Bank One Corp., National City Corp., and Huntington Bancshares have all set up shop in the Grand Rapids, Mich., company's backyard. And Detroit- based giant Comerica Inc. and National Australia Bank Ltd.'s Michigan National Corp. are old foes.
How does a $15.4 billion bank like Old Kent survive in a land of giants? By staking claims on its rivals' turf.
On Oct. 1 the company completed its $400 million acquisition of First Evergreen Corp., a $1.9 billion bank based in Evergreen Park, Ill. It was Old Kent's biggest deal to date and doubled its market share in the Chicago area, the home of Bank One.
"To maintain your independence these days you've got to produce double- digit growth," David J. Wagner, chairman and chief executive of Old Kent, said in an interview Tuesday. "If you can do it without acquisitions, great. But I don't think anyone can."

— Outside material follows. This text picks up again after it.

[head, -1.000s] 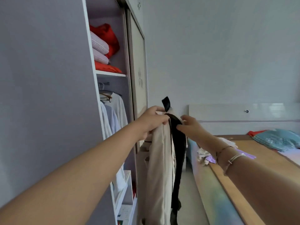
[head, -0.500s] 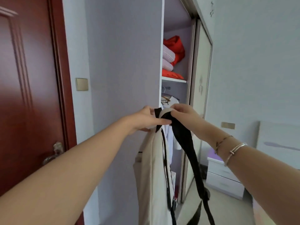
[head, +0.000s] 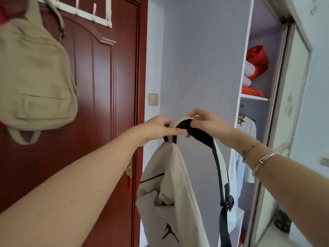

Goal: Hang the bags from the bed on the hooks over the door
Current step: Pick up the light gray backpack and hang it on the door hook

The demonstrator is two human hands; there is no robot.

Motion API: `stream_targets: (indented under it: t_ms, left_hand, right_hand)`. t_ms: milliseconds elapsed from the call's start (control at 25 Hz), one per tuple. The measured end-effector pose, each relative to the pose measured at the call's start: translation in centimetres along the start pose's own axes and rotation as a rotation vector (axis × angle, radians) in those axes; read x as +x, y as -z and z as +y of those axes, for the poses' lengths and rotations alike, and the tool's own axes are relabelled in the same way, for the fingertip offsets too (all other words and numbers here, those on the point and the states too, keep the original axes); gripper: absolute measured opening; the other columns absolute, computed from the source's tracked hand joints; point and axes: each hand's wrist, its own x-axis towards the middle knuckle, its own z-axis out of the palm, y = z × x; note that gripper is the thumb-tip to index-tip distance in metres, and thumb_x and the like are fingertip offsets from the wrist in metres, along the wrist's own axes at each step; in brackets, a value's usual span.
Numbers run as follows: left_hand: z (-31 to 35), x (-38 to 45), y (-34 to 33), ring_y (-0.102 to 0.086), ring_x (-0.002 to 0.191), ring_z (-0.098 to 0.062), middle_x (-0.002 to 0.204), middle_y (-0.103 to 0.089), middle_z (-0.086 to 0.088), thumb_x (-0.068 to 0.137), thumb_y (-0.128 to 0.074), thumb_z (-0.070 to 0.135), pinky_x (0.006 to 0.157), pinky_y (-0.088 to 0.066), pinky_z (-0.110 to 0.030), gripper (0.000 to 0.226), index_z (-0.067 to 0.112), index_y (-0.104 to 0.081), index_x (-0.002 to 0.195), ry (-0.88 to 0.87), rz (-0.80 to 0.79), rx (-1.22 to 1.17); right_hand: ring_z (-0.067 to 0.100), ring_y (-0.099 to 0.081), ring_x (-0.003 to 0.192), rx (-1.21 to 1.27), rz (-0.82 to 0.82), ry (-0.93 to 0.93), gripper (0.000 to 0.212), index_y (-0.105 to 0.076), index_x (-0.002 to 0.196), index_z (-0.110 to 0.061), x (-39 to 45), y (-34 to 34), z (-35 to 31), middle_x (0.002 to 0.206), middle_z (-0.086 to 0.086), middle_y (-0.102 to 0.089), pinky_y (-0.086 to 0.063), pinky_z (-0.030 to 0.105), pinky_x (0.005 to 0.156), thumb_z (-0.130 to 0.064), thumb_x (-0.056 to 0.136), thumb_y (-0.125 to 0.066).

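Head-camera footage showed a cream fabric backpack with black straps (head: 170, 189) held up right of the dark red wooden door (head: 99, 104), its top loop pinched open between the left hand (head: 158, 128) and right hand (head: 204, 122), presumably to slip over the white over-door hook rack (head: 85, 13), where a khaki canvas backpack (head: 33, 73) was hung.

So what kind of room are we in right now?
Most likely a bedroom: an open wardrobe with folded bedding and hanging shirts, beside a red wooden door whose over-door hook rack already carries a khaki backpack.
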Motion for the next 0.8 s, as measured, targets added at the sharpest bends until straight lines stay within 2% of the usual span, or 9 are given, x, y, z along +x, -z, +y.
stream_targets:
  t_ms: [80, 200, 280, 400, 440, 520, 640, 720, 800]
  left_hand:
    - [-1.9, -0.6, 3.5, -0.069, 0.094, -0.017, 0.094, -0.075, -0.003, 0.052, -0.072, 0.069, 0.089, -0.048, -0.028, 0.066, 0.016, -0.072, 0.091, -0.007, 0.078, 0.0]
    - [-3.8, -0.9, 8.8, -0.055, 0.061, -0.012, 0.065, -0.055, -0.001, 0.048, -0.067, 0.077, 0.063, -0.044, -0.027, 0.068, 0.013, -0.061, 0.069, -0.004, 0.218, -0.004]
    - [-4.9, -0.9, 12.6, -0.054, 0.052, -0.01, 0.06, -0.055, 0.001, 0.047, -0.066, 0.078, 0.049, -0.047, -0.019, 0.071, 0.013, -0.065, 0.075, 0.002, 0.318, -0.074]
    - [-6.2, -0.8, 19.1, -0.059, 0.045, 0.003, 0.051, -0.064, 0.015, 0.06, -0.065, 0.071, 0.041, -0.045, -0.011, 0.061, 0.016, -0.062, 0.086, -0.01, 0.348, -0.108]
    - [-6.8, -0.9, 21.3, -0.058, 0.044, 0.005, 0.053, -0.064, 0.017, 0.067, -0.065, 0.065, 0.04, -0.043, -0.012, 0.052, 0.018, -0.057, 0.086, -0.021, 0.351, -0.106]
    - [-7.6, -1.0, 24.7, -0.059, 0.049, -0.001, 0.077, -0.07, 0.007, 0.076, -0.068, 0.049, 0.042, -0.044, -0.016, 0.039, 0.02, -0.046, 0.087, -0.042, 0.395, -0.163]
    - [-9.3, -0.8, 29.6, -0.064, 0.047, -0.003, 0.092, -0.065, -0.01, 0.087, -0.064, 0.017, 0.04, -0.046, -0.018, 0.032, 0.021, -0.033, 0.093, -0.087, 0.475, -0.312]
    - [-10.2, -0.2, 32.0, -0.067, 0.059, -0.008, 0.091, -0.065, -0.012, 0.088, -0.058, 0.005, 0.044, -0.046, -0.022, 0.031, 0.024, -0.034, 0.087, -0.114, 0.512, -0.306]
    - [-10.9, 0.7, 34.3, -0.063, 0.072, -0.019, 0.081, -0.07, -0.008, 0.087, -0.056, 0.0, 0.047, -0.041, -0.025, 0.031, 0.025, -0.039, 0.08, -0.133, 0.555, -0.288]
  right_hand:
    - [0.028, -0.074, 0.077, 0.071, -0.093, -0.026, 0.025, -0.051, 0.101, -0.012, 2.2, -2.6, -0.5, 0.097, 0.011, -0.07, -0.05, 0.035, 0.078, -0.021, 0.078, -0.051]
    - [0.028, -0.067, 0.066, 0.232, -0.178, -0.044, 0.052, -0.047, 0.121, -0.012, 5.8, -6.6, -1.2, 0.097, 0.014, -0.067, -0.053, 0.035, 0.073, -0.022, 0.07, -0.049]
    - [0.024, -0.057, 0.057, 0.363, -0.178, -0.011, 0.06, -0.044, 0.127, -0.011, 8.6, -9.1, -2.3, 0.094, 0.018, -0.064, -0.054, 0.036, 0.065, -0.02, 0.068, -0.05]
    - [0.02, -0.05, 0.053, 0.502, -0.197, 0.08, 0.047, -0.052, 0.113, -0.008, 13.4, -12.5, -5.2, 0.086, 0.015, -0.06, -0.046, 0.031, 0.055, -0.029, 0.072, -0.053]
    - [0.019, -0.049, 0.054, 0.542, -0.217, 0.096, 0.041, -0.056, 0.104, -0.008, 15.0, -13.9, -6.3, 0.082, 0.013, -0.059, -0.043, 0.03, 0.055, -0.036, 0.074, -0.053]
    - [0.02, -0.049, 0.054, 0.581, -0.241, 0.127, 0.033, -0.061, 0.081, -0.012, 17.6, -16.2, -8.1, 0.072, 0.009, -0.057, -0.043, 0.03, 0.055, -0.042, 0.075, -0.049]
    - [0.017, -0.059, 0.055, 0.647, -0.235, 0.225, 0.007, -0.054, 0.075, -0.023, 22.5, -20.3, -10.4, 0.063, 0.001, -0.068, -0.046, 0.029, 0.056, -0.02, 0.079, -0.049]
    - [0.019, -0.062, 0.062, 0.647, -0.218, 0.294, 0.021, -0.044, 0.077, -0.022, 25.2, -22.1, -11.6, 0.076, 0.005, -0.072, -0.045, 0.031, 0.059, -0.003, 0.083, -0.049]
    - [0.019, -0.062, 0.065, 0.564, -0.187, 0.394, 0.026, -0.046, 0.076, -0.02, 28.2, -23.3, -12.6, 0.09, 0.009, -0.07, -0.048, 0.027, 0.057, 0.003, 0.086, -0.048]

More out-of-state deals could be on the way for Old Kent, the fourth- largest bank operating in Michigan and the second-largest headquartered there. In the summer the company bid for Banc One's Indianapolis branches, which were sold to Union Planters Corp. Mr. Wagner said he still seeks an entry into that city "if there was a good way to get there."
Mr. Wagner is the amiable face of a company that aggressively defends its independence, a company that is determined to prove there is a place for the kind of locally controlled, midsize regional bank that many on Wall Street are sure is headed for extinction.

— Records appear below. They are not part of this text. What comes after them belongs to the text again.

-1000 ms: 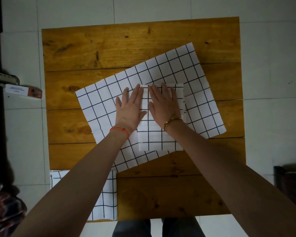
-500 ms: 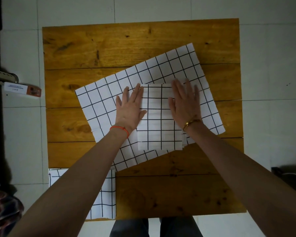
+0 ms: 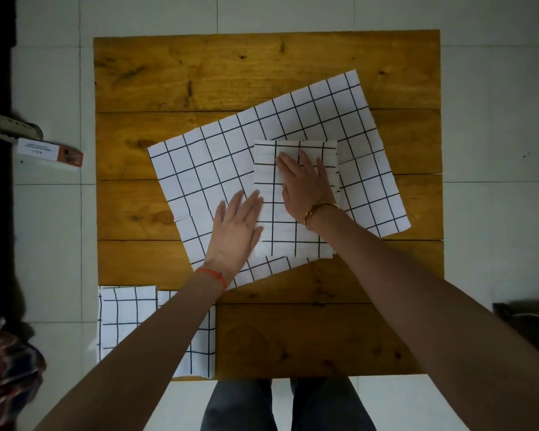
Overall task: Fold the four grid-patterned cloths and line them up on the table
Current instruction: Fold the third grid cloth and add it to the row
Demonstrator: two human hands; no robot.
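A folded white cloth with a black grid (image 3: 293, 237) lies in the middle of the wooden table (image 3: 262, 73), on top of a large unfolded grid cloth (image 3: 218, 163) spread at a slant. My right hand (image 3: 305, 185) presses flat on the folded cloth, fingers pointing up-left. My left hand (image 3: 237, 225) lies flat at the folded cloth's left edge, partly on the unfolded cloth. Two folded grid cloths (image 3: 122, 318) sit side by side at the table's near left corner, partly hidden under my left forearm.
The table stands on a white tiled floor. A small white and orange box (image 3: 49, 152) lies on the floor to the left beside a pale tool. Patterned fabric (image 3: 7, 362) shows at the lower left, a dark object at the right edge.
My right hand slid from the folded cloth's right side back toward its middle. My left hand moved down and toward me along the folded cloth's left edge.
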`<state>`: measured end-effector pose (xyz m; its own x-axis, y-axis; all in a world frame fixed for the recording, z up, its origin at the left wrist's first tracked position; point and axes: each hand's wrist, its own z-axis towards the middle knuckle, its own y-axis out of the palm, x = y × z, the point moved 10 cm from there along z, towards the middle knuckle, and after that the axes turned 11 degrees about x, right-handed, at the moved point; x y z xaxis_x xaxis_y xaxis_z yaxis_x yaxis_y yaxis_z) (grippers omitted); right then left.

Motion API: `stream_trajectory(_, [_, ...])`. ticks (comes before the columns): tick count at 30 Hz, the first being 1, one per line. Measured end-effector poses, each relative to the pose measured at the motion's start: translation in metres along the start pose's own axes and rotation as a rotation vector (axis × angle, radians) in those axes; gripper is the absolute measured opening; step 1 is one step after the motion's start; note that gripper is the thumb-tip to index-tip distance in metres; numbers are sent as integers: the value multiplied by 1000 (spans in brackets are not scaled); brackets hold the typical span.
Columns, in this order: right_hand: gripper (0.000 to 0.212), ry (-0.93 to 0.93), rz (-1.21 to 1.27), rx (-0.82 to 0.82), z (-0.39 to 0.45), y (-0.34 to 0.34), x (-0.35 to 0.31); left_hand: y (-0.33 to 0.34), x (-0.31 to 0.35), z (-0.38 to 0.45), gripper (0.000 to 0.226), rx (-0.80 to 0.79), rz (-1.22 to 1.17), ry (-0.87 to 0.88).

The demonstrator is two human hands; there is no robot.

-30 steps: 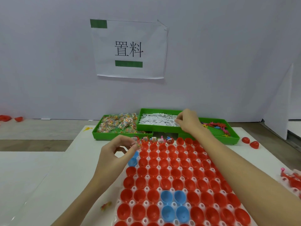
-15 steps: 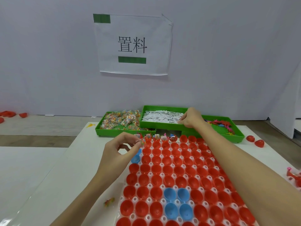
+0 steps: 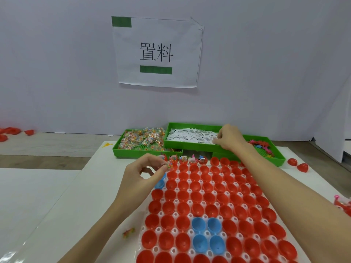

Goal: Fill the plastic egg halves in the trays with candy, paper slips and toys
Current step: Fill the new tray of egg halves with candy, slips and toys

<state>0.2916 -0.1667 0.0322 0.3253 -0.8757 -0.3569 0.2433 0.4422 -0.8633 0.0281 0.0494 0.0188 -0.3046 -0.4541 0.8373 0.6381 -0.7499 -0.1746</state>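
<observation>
- Loose red egg halves (image 3: 11, 132) lie on the floor at far left, by the wall.
- A stray candy packet (image 3: 129, 233) lies on the white table (image 3: 57, 215), just left of the egg tray.
- Left hand (image 3: 140, 179): thumb and forefinger pinch a small candy packet (image 3: 168, 165) above the tray's far left corner; remaining fingers curled.
- Left green bin (image 3: 133, 151) holds wrapped candy (image 3: 142, 139).
- Clear egg tray (image 3: 209, 215) carries rows of red egg halves (image 3: 207, 209) and a few blue egg halves (image 3: 207, 234). Five halves (image 3: 183, 160) in the far row, left end, already contain items.
- Paper sign (image 3: 157, 52) is fixed to the wall above the bins.
- Middle green bin (image 3: 190, 147) holds white paper slips (image 3: 190, 136).
- Right hand (image 3: 230, 138) is inside the middle bin, fingers curled down onto the slips; whether a slip is pinched cannot be told.
- Right green bin (image 3: 275, 158) holds small coloured toys (image 3: 260, 145).
- Two red egg halves (image 3: 298, 165) lie on the table beyond the right bin.
</observation>
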Motion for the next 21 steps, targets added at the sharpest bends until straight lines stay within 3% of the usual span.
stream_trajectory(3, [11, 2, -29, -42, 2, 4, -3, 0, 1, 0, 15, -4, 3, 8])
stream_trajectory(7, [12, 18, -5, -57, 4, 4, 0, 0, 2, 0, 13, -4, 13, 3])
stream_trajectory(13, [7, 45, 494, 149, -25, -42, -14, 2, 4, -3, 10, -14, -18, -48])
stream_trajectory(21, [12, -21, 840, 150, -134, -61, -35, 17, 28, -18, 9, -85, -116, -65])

Old Kent's chief selling point is that it relentlessly produces steady earnings. It claims 39 consecutive years of earnings and dividend growth. On Wednesday its shares started trading on the New York Stock Exchange as the company seeks additional investors and increased coverage by Wall Street's investment banks.

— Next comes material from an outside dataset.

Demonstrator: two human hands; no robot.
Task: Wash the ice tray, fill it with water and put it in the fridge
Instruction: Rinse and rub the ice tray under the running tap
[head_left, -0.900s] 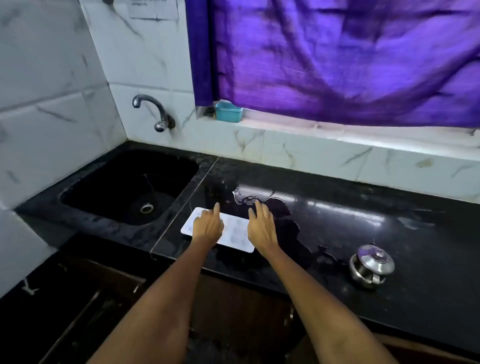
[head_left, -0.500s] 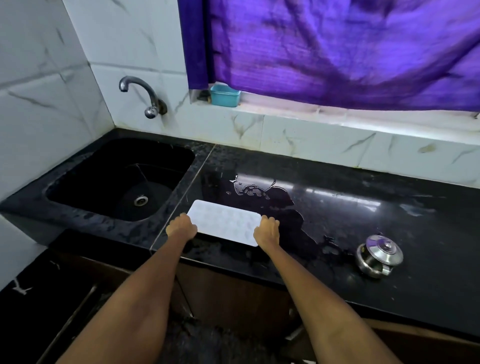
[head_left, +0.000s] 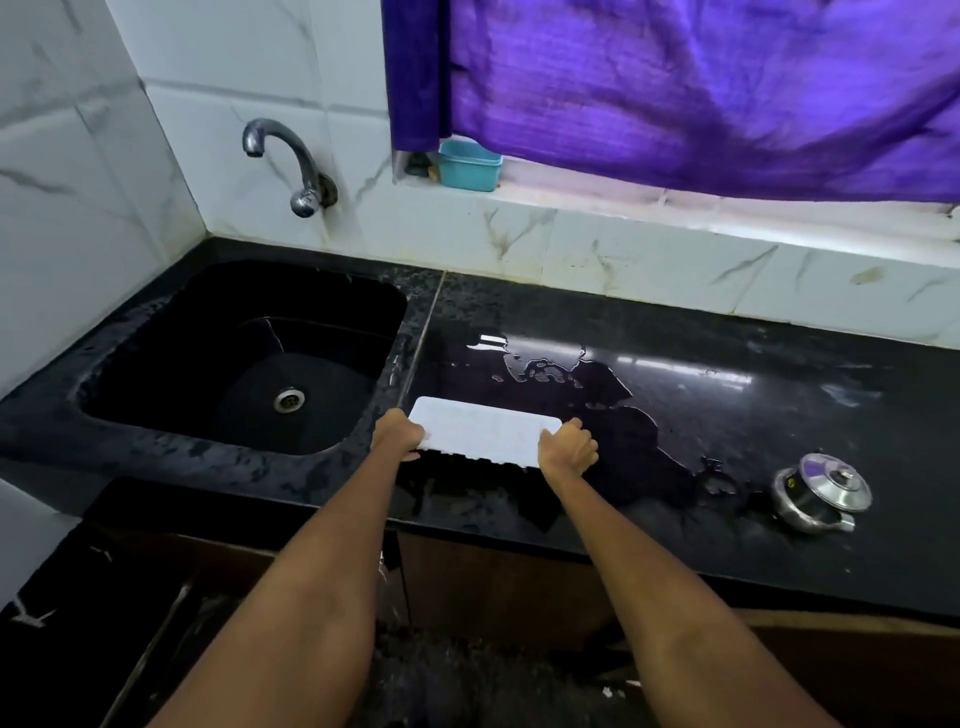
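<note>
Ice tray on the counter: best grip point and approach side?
Take the ice tray by its two short ends, one hand from each side. It is long, flat and shallow, so an end-to-end grip should keep it level. The left hand and right hand already hold it that way.

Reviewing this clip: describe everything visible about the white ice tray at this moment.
The ice tray is a white, flat, rounded-corner rectangle, apparently plastic. Its top looks plain; a scalloped line of cell shapes shows along its near edge. It sits level over the wet black countertop, just right of the sink. The left hand grips its left end, the right hand its right end.
</note>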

Analysts at Merrill Lynch & Co. praise Old Kent for its "fortress-like balance sheet" and for management spending heavily to make the bank less reliant on traditional business for earnings. Fee-generating businesses such as insurance and mortgage banking contribute 40% of the company's revenues, a mix analysts like.
They pitch Old Kent as a "defensive stock, which may become increasingly important given the late economic stage."
But the cost of all this buying, Warburg Dillon Read analysts say, is that Old Kent's expenses have outpaced revenue growth every year since 1995, though they say that may change this year. With an efficiency ratio of 61.6%, Old Kent ranks 37th among the top 50 banking companies, according to Keefe, Bruyette & Woods Inc.
Making the First Evergreen purchase pay off for shareholders is the big test facing Mr. Wagner and Old Kent. Merrill Lynch called First Evergreen a "moribund franchise" with bloated costs in need of cutting. Old Kent officials wasted no time; one month after the deal closed they told 30% of First Evergreen's employees that they would lose their jobs at yearend.
Assuming Mr. Wagner makes no big mistakes in his latest, biggest deal and maintains Old Kent's double-digit growth rate, investment bankers say it's likely the board, which has strong west Michigan roots, will let him continue his growth strategy rather than sell the company.
Old Kent directors include top executives from such big Grand Rapids- based companies as Amway Corp., retailer Meijer Inc., and office furniture maker Steelcase Inc. "They really like having their own bank in town," said a Chicago investment banker. "I suspect they'll be among the last to sell."